Fraudsters now use AI to clone voices (impersonating bank managers), generate convincing correspondence, and automate phishing at industrial scale. Spanish courts are applying existing fraud provisions (Arts. 248-251 CP) to these new methods, but the technical complexity of proving the AI element creates significant defense opportunities.

Digital Evidence and Attribution

These cases stand or fall on digital evidence: device forensics, account records, metadata and the analysis of the manipulated files themselves. Two problems dominate. The first is attribution: proving that a specific person — and not simply a device, an account or someone with access to them — created or used the AI-generated content. The second is integrity: digital files are easy to alter, so the chain of custody and the way the evidence was collected and preserved must withstand scrutiny. Forensic expert reports are usually the decisive piece for both questions.
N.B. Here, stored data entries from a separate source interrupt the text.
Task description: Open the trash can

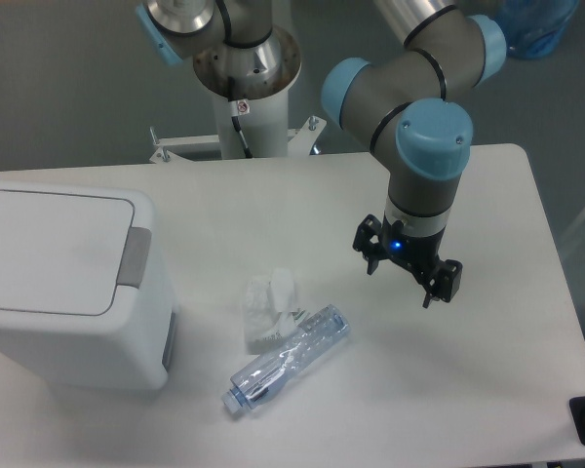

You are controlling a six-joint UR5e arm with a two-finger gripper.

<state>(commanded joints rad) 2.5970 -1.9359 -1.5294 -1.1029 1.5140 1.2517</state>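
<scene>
At your far left the trash can (63, 283) sat on the table (487, 390), lid shut, grey button facing right, long axis running left to right. Beside it lay crumpled paper (270, 307) and a plastic bottle (288, 359). Your tool (407, 269) hung wide, empty, well apart.
</scene>
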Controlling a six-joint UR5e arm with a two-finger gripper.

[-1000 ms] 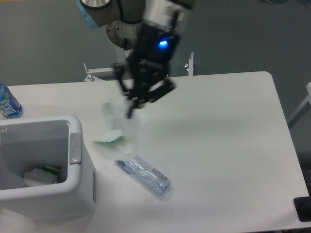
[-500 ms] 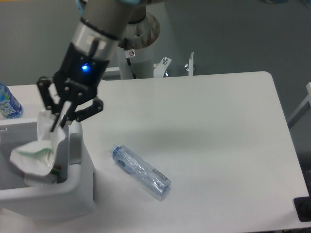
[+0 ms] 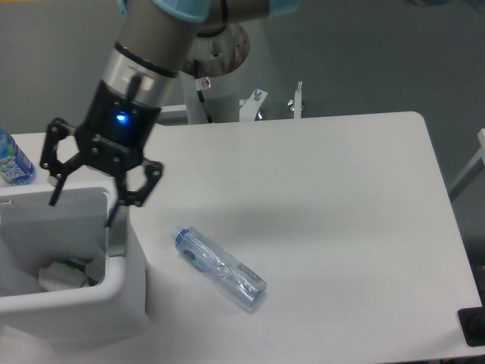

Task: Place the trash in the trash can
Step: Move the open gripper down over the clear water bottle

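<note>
A crushed clear plastic bottle [image 3: 220,268] with a blue cap lies on its side on the white table, right of the trash can. The trash can [image 3: 121,282] is a white bin at the lower left. Crumpled white wrapper [image 3: 67,274] rests at the bottom inside it. My gripper [image 3: 83,203] hangs over the bin's open top with its fingers spread wide and nothing between them.
An upright bottle with a blue label [image 3: 13,161] stands at the far left edge behind the bin. The robot's base column [image 3: 220,68] rises behind the table. A dark object [image 3: 474,326] sits at the table's lower right corner.
The gripper carried the wrapper left from the table's middle to above the bin, then opened; the wrapper has dropped inside the bin. The crushed bottle has not moved.
</note>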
Defense Strategies in AI Cases

The defense lines follow from those weaknesses: challenging authorship when several people had access to the device or account; auditing how the digital evidence was obtained and whether its integrity can be guaranteed; commissioning an independent technical expert report to confront the prosecution's conclusions; and disputing intent, since using or sharing content is not the same as having fabricated it knowing it was false. The technical complexity that makes these schemes effective also makes them genuinely difficult to prove. None of this is theoretical: prosecutions often rest on the inference that the account holder must be the author, and dismantling that inference — shared devices, compromised credentials, remote access — is frequently where these cases are won or lost.

Practical Steps for Victims

If you have been targeted by a deepfake or an AI-driven scam, preserve everything before it disappears: screenshots, original files, URLs, account names and transfer receipts. Do not delete conversations, and have the material secured by a forensic expert where possible, because properly preserved evidence is what later allows both the criminal complaint and the recovery of losses within the same proceedings. The sooner a specialist lawyer reviews the preserved material, the more procedural options remain open — both for the criminal case and for any recovery.

Spain and the EU are actively working to regulate AI-related criminal conduct. The EU AI Act (2024) establishes obligations for high-risk AI systems, and breaches of these obligations may create criminal liability through referral to national penal codes. Spanish criminal lawyers must stay ahead of this rapidly evolving landscape. For businesses deploying AI systems, this means that documenting how a system was designed, tested and supervised is becoming part of criminal-risk prevention, much like classic corporate compliance.